Now, the resonance swells. Even as Amsterdam hosts her second solo, her work threads itself into group exhibitions elsewhere: Good Mom/Bad Mom at Centraal Museum Utrecht, and earlier, Vrouwen van Amsterdam – Een Ode at Museum Amsterdam. Each one feeds into Motherwomb, a project that has slipped out of the studio and into the public, accumulating voices, songs, fertility dolls, soundscapes from Dam Square, stories of women who raised nations without raising children of their own.

Kinetic and multifaceted, the artist herself is unpinned, unboxed. Painter, videographer, installation artist, performer—yes. But also trickster, storyteller, griot in the gallery. Her shows feel like carnivals of mediums, noisy yet deliberate, anarchic yet disciplined. At their core lies the narrative drive of African night-time storytelling: the cadence of memory, the insistence on communal inheritance, the refusal to let silence claim what must be said. If her most radical gesture is to demand rest for women, it is also her most intimate. Rest as reparations. Leisure as resistance. Her altar to care doubles as a manifesto against its theft.

And yet, for all the acclaim in Europe, Adebowale’s gaze does not drift far from home. “OF COURSEEEEEE,” she declares when asked if she intends to exhibit in Nigeria. The insistence is both patriotic and practical. Her soil is Akoko-Edo; her ghosts are Nigerian; her art may travel, but its anchor has never left.

From her grandmother’s compound to Amsterdam’s cobbled streets, from Dam Square to Utrecht, the threads weave a tapestry not yet finished. Each exhibition is another knot, another stitch, another layer. She works in “forever”—the time signature of memory, of care, of maternal inheritance.

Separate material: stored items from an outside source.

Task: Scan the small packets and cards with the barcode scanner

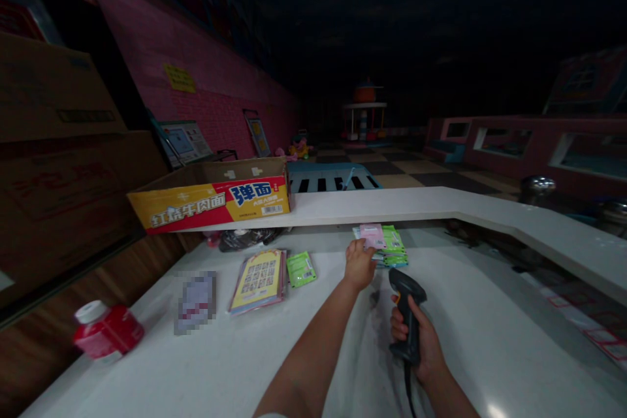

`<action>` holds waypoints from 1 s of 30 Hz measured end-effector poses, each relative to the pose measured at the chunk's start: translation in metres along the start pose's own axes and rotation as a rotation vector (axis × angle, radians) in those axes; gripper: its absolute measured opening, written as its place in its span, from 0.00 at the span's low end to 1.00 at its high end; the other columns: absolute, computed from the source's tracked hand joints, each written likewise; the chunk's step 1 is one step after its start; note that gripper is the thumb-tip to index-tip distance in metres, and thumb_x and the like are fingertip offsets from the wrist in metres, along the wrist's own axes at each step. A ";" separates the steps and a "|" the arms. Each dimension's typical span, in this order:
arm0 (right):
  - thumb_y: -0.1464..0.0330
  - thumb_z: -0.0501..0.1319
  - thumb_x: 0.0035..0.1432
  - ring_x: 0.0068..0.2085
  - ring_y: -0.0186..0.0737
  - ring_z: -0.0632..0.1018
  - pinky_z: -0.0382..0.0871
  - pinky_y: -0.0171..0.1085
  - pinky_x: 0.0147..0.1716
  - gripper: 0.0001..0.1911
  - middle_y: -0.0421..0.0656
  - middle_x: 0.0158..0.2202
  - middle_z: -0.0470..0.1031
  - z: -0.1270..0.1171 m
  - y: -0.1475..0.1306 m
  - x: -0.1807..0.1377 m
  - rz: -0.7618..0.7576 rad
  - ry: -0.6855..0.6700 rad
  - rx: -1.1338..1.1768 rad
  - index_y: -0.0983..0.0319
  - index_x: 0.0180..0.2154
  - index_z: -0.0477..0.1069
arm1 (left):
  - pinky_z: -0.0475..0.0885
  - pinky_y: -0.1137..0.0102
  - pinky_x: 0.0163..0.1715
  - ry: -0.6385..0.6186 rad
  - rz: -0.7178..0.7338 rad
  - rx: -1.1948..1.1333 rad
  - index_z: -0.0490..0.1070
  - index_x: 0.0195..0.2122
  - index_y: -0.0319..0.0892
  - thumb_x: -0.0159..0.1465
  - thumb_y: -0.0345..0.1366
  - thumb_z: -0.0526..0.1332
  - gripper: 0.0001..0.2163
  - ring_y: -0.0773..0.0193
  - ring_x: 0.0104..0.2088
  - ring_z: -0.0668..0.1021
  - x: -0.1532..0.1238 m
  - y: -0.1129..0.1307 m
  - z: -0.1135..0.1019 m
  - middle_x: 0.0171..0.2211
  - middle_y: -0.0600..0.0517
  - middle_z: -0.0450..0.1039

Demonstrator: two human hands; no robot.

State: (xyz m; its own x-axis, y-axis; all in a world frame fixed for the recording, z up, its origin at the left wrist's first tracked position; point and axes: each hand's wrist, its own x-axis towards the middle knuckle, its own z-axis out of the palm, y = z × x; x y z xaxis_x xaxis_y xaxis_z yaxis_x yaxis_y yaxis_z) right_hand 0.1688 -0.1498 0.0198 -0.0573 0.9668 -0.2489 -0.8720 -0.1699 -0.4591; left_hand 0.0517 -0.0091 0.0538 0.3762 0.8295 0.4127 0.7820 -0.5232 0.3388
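A black corded barcode scanner (407, 313) is in my right hand (427, 343), whose fingers wrap round its handle. Its head tilts toward a small pile of flat packets (394, 248), green and light blue, at the far side of the white counter. My left hand (360, 266) reaches to that pile, fingers closed at the lower edge of a pink packet (372, 236) on top. Part of the grip is hidden behind the hand. Left of the pile, a single green packet (302, 269) lies beside a stack of yellow printed sheets or booklets (259, 281).
A raised white ledge (372, 204) runs along the counter's back and holds an open noodle carton (215, 202). A red bottle with a white cap (108, 332) and a blurred-out flat item (196, 302) are at left. Brown boxes (63, 176) rise beyond. The scanner's cable (408, 388) trails downward.
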 end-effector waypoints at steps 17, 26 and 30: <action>0.62 0.67 0.54 0.18 0.25 0.62 0.59 0.24 0.14 0.15 0.34 0.21 0.64 -0.012 0.000 -0.002 0.005 -0.032 0.031 0.65 0.39 0.71 | 0.60 0.56 0.58 0.066 -0.614 0.306 0.66 0.57 0.35 0.67 0.41 0.53 0.21 0.44 0.63 0.61 -0.102 -0.093 -0.030 0.62 0.33 0.58; 0.63 0.67 0.54 0.18 0.25 0.63 0.59 0.24 0.15 0.15 0.34 0.21 0.64 -0.011 -0.002 -0.005 0.003 -0.023 0.013 0.65 0.40 0.70 | 0.64 0.57 0.52 0.298 -0.610 0.171 0.64 0.55 0.35 0.59 0.31 0.61 0.22 0.50 0.49 0.71 -0.117 -0.086 -0.023 0.46 0.40 0.67; 0.61 0.69 0.51 0.18 0.24 0.63 0.58 0.24 0.14 0.18 0.34 0.21 0.64 -0.011 0.000 -0.007 0.011 -0.002 -0.053 0.65 0.40 0.71 | 0.67 0.59 0.51 0.425 -0.554 -0.137 0.61 0.57 0.36 0.58 0.29 0.60 0.25 0.53 0.50 0.72 -0.122 -0.096 -0.023 0.51 0.38 0.65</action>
State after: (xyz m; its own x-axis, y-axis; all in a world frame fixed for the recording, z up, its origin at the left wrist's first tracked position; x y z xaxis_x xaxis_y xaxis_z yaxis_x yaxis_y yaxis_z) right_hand 0.1749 -0.1583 0.0122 -0.0677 0.9654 -0.2519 -0.8443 -0.1899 -0.5010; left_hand -0.0807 -0.0646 -0.0090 -0.3062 0.8475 0.4335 0.7220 -0.0900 0.6860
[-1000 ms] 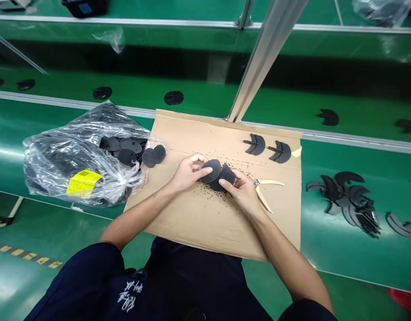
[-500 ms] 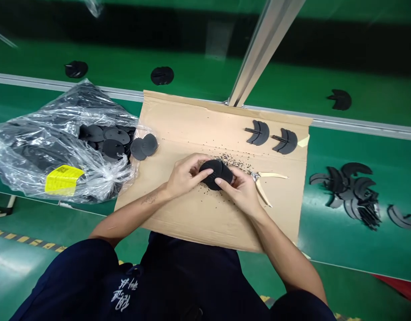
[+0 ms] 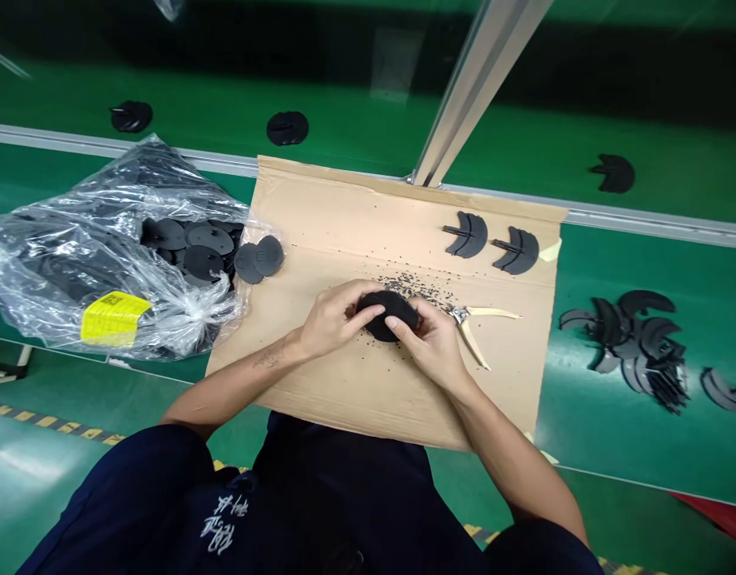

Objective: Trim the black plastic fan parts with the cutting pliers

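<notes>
Over the cardboard sheet [image 3: 350,407], my left hand [image 3: 335,323] grips the left side of a round black plastic part [image 3: 387,313], its thumb lying across the top. The fingers of my right hand [image 3: 435,339] close on the right side of the same part, with that thumb near its middle. My fingers hide the underside and edges. Small black scraps [image 3: 409,283] are scattered around and behind it. Just right of my right hand lie nippers [image 3: 492,312] with cream handles, spread apart. Two curved black pieces with stems [image 3: 472,234] rest farther back on the cardboard.
At left, a clear plastic bag [image 3: 74,247] with a yellow label holds many black discs [image 3: 207,238]; two discs [image 3: 267,254] lie at its mouth. Curved black pieces [image 3: 643,339] are heaped at right. Beyond a metal rail and post [image 3: 469,96], black parts [image 3: 287,128] sit on a green surface.
The two overlapping black pieces in my hands now look lined up as one round shape. Both hands stay in nearly the same place, and the view has shifted slightly.
</notes>
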The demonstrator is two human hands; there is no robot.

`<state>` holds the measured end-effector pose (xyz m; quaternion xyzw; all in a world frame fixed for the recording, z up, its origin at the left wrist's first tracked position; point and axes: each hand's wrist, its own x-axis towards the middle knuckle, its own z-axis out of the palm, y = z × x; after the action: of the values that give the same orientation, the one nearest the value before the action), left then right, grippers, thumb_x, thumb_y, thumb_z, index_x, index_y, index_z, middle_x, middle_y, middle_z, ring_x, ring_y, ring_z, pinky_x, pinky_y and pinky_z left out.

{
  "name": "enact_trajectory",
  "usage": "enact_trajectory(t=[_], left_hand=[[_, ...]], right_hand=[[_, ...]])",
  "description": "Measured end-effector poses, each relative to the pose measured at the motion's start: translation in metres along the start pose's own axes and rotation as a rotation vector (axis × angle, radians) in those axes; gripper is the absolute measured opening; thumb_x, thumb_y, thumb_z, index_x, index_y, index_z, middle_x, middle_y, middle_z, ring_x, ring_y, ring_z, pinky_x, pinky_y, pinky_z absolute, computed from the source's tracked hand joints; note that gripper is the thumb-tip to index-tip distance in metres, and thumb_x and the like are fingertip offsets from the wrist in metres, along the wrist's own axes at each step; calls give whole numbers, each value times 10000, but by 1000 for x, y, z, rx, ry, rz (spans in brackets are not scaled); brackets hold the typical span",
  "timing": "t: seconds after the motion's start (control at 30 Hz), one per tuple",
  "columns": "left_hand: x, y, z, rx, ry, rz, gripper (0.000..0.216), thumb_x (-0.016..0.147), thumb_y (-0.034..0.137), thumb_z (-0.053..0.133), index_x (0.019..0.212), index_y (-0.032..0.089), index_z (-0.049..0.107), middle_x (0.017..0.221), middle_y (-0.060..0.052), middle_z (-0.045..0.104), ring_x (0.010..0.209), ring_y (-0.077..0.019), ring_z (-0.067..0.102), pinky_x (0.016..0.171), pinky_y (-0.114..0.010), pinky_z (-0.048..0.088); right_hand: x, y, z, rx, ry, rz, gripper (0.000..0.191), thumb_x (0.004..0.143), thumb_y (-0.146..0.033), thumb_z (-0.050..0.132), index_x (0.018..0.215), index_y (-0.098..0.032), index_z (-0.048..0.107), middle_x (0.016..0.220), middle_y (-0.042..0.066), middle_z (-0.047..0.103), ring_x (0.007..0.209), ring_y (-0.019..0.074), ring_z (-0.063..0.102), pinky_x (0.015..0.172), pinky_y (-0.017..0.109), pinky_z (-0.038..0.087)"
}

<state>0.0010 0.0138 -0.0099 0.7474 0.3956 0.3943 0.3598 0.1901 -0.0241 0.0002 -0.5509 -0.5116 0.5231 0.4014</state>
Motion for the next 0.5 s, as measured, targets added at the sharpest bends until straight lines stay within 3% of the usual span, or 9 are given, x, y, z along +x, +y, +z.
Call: enact_trajectory(t=[0.13,0.5], left_hand=[[-1,3,1,68,29,143,171,966,259,635,1114,178,665,985,-57,770,902,-140,737,833,-236,595],[0,2,-1,104,31,259,196,971,232,632,1154,185,684,998,-59,780,912,-147,742,847,-267,622]], right_hand=[[-1,-1,0,-90,17,-47,432,861,-617,697,763,-220,556,669,-30,464,619,136,411,560,261,340],[-4,-3,-1,-158,3,-144,401,914,-518,678,724,-217,495,643,-47,428,576,112,373,545,253,317]])
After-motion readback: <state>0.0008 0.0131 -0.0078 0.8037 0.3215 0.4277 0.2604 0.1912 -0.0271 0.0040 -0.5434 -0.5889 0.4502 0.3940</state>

So when visitors step into Ellen de Bruijne Projects this September, they are not only stepping into a gallery. They are stepping into Adebowale’s Motherwomb—a chamber of stories and ghosts, a protest staged as art, a reminder that in her world there is always a mother. The question that remains is whether the rest of humanity will finally grant her what she demands: a chair, and the right to sit.